▶ [Exercise description]: Search the records for the string "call", then copy each line where it appears.

▶ [Input]:

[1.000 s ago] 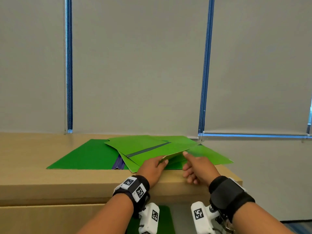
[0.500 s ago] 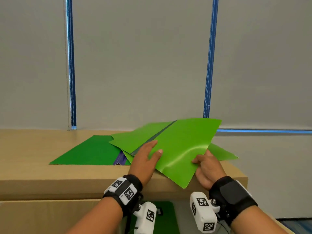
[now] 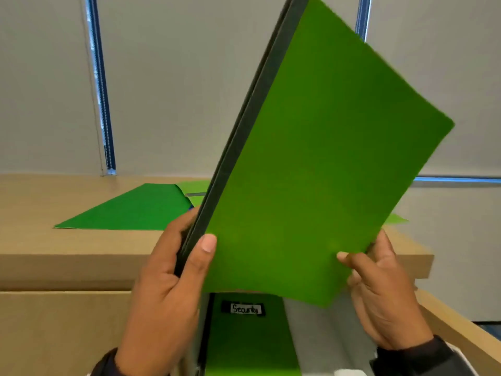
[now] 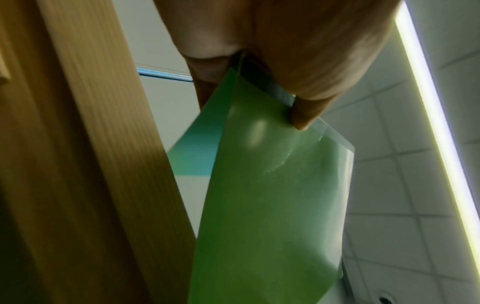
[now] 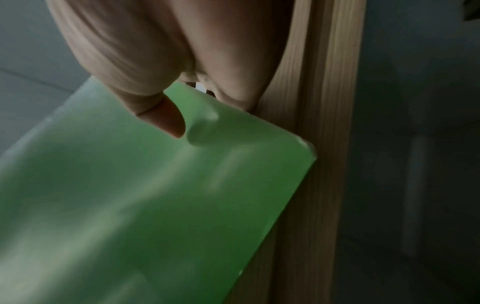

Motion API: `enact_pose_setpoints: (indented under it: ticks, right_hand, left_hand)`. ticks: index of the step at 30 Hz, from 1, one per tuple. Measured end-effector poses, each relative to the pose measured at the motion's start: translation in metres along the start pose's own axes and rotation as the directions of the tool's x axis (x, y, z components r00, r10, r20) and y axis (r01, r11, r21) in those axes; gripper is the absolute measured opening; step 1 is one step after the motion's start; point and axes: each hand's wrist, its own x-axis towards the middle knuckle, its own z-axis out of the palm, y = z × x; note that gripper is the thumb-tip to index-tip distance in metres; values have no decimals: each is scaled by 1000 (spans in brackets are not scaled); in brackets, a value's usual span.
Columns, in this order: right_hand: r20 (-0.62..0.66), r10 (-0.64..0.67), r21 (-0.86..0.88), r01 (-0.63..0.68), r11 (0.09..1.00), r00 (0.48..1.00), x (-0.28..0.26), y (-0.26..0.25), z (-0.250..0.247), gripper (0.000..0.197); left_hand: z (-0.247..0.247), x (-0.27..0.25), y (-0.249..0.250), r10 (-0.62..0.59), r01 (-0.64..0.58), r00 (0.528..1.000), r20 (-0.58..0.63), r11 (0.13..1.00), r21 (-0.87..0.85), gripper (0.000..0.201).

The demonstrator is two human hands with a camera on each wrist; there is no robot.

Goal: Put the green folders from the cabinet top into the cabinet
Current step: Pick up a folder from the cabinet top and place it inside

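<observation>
Smooth, slightly glossy green plastic folder (image 3: 311, 172) with dark matt spine; matt wood-grain cabinet top (image 3: 40, 213).

Both hands are bare. The left hand (image 3: 165, 289) has a short, pale thumbnail at its 1 o'clock. A dark cuff (image 3: 104, 362) circles the left wrist at 7 o'clock. The right hand (image 3: 385, 294) ends in a dark strap (image 3: 417, 356), with a white piece (image 3: 349, 372) at its 8 o'clock.
</observation>
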Motion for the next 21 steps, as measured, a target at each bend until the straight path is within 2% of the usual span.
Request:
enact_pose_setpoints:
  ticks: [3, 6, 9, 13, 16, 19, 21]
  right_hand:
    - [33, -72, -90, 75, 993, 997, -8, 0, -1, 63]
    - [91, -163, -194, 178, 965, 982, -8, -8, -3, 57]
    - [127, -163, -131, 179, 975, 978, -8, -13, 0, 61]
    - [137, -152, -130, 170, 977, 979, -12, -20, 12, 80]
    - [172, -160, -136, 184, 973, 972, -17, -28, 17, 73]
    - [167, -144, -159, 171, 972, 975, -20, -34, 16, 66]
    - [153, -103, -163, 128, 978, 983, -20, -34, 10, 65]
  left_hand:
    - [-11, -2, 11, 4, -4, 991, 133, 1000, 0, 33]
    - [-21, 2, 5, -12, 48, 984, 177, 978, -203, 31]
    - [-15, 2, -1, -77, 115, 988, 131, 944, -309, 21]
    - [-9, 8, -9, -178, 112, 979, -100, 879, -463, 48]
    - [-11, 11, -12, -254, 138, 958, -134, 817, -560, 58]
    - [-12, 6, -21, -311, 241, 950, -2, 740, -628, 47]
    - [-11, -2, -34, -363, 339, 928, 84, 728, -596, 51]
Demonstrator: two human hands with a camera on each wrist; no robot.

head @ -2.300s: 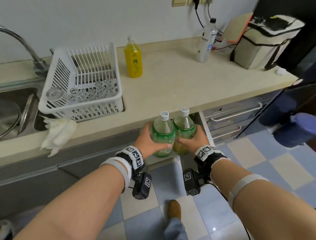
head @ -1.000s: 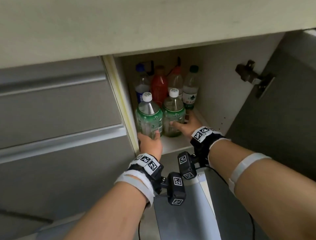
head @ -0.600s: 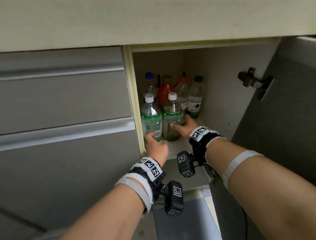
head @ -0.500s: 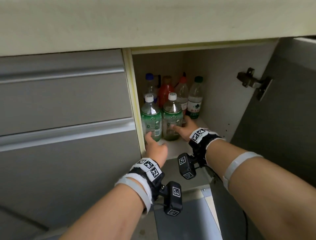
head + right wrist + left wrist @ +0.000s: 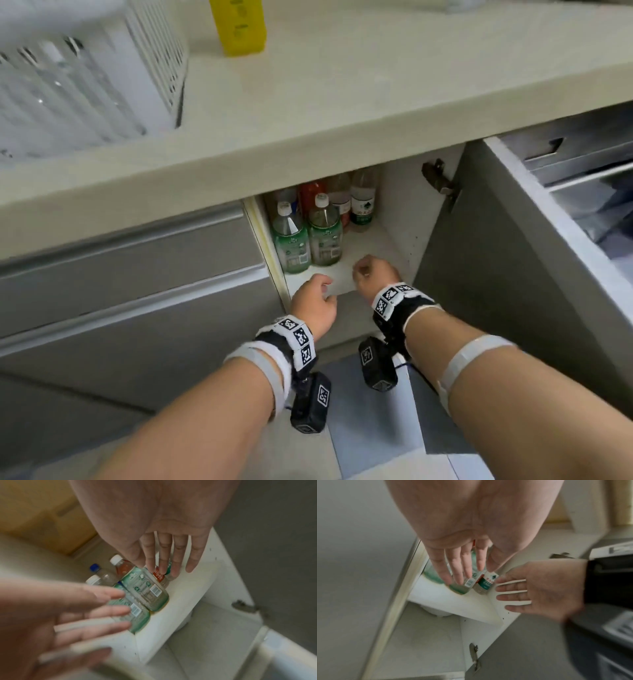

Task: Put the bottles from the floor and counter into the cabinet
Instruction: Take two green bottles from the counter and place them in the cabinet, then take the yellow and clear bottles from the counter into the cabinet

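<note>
Two green-labelled bottles, the left one [image 5: 291, 240] and the right one [image 5: 324, 236], stand upright side by side at the front left of the cabinet shelf [image 5: 371, 245]. My left hand [image 5: 313, 299] hovers at the shelf's front edge, empty, a little short of the bottles. My right hand [image 5: 372, 274] hangs over the bare shelf to their right, also empty. In the wrist views the left fingers [image 5: 453, 569] and right fingers [image 5: 164, 557] are straight and spread, clear of the bottles [image 5: 145, 589]. A yellow bottle [image 5: 238, 27] stands on the counter [image 5: 342, 96].
Behind the green pair stand several more bottles, among them a red one [image 5: 311, 195] and a clear one with a green label [image 5: 363, 205]. The grey cabinet door [image 5: 496, 267] hangs open at right. A white dish rack [image 5: 85, 68] sits on the counter's left; closed drawers [image 5: 130, 274] lie left.
Both hands have let go of the green bottles and drawn back toward the shelf's front edge. The head view has lifted, so the counter top shows again.
</note>
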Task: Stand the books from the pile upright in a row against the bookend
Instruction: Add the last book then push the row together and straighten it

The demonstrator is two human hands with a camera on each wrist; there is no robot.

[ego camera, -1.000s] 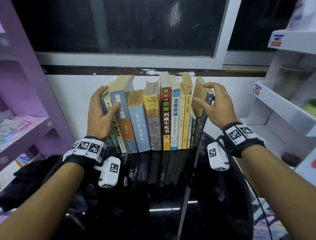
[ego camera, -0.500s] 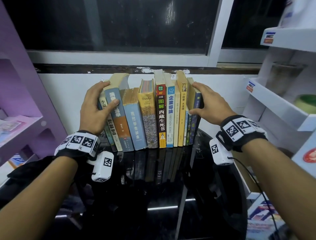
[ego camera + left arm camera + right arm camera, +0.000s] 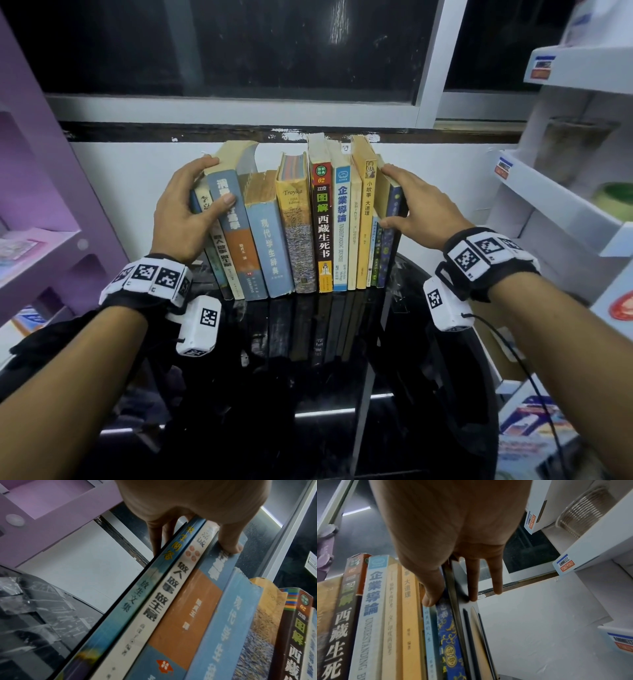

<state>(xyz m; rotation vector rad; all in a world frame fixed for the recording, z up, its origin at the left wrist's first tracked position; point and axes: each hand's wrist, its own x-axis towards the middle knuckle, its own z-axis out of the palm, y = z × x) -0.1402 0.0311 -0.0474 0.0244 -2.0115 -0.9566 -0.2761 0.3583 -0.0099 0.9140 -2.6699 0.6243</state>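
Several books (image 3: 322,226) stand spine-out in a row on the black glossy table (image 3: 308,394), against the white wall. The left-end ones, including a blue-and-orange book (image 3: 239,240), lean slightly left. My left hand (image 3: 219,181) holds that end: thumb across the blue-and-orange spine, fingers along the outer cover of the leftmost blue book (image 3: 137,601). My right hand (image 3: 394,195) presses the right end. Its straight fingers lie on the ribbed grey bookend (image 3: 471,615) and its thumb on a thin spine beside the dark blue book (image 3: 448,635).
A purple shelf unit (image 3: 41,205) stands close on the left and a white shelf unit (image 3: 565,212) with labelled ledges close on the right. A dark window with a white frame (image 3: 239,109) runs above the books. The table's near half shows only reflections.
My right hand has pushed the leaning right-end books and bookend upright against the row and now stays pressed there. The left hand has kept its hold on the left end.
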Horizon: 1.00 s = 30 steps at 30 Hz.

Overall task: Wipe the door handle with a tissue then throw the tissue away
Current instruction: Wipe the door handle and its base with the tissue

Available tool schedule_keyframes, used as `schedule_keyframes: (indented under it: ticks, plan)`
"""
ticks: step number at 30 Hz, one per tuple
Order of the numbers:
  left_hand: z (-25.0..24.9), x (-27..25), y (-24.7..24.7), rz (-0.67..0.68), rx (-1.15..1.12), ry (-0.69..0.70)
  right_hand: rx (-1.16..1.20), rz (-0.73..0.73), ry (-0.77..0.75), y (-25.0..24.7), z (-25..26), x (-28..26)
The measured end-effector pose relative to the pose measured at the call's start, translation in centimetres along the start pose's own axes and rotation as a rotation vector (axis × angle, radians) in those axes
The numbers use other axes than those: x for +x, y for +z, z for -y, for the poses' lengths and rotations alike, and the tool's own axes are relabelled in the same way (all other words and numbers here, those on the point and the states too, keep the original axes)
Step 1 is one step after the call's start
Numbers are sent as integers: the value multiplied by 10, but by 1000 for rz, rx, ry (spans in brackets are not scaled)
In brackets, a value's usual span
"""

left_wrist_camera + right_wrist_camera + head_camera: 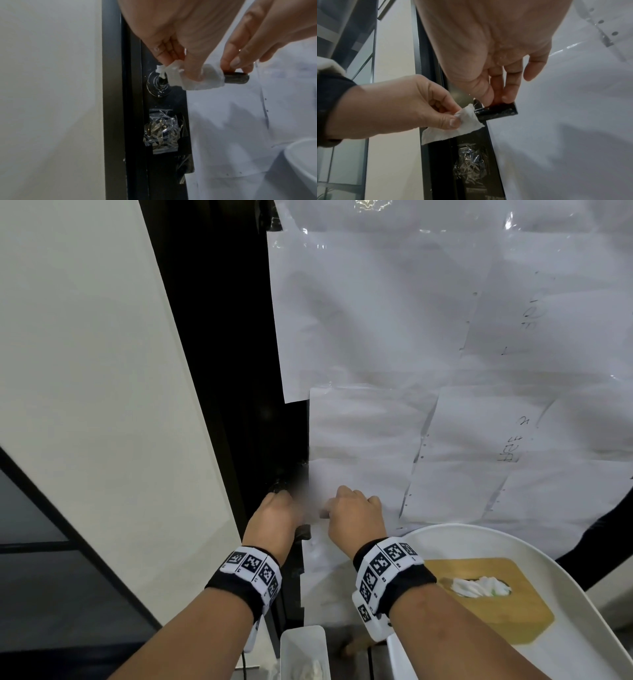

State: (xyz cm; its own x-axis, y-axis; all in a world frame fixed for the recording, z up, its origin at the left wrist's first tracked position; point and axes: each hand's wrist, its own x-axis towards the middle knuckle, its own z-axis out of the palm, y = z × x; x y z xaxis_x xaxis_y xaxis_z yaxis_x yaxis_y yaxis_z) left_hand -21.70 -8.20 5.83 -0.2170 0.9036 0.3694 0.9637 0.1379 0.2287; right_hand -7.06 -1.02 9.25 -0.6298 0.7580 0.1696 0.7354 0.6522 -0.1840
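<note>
A black lever door handle sticks out from the dark door edge, its round base plate to the left. My left hand pinches a white tissue wrapped round the handle's inner part. My right hand pinches the handle's free end from above with thumb and fingers. In the head view both hands cover the handle, and a blur hides the tissue.
White paper sheets cover the door. A wooden tissue box sits on a white round table at the lower right. A small white bin holding crumpled tissue stands below my hands. A taped-over lock is under the handle.
</note>
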Motion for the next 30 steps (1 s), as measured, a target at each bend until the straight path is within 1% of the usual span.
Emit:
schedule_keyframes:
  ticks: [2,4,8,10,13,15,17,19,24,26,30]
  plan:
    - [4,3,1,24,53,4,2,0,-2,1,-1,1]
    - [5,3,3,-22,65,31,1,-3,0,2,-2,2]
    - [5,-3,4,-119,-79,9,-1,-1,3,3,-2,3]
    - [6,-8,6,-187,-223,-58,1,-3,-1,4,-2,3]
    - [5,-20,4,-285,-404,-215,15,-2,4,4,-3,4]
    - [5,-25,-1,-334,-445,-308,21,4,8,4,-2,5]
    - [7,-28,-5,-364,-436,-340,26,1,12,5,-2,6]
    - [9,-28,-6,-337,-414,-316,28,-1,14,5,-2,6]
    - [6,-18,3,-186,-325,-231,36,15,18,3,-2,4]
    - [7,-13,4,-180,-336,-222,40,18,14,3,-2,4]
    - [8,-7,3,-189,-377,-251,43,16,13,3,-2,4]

▶ [Written answer]:
The measured end-effector pose relative to the pose measured at the call's start, translation in centimetres along the start pose's own axes and rotation as a rotation vector (axis × angle, radians) in those axes
Step 1 is one step after the call's start

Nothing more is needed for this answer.